TASK DESCRIPTION: Transcribe, word for word, the line containing "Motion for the" and each line following it through the end of the listing below. Omit all other lines.

SOURCE MATERIAL:
....................

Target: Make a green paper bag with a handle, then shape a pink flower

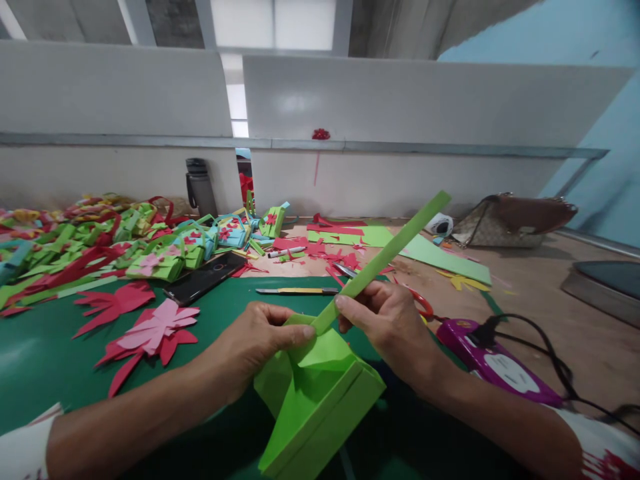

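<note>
A folded green paper bag hangs tilted over the green mat, its opening facing up and left. My left hand pinches the bag's upper edge together with the lower end of a long green paper strip. Slightly higher, my right hand holds that strip between thumb and fingers, and the strip slants up to the right. Behind the hands lies a craft knife with a yellow part. Scissors with an orange-red handle are partly hidden behind my right hand.
Pink and red paper flowers and a black phone lie left. Beyond them are heaped paper bags and a dark bottle. Rightward are a purple power strip with black cables, a handbag and an iron.
</note>
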### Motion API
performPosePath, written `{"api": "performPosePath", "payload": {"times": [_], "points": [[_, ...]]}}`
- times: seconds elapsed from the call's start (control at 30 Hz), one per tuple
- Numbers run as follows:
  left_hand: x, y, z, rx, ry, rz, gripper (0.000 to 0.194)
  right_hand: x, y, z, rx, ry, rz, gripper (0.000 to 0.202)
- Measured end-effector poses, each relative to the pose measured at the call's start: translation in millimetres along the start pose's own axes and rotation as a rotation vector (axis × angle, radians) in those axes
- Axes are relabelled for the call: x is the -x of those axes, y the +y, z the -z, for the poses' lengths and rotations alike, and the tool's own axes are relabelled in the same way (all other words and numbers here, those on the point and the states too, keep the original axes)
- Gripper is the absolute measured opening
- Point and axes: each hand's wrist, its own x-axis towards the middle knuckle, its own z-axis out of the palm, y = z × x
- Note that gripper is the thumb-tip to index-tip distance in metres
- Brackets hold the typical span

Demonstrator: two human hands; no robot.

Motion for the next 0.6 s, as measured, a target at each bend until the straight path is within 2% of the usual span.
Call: {"api": "performPosePath", "payload": {"times": [0.6], "points": [[-0.3, 2.4, -1.5, -0.004, 0.007, 0.025, 0.017, -1.0, 0.8, 1.1, 0.021, -0.023, -0.015, 0.017]]}}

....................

REPLY TO THE TASK:
Motion for the next 0.6 s, as measured, a target at each bend until the straight path is within 2% of the usual span.
Call: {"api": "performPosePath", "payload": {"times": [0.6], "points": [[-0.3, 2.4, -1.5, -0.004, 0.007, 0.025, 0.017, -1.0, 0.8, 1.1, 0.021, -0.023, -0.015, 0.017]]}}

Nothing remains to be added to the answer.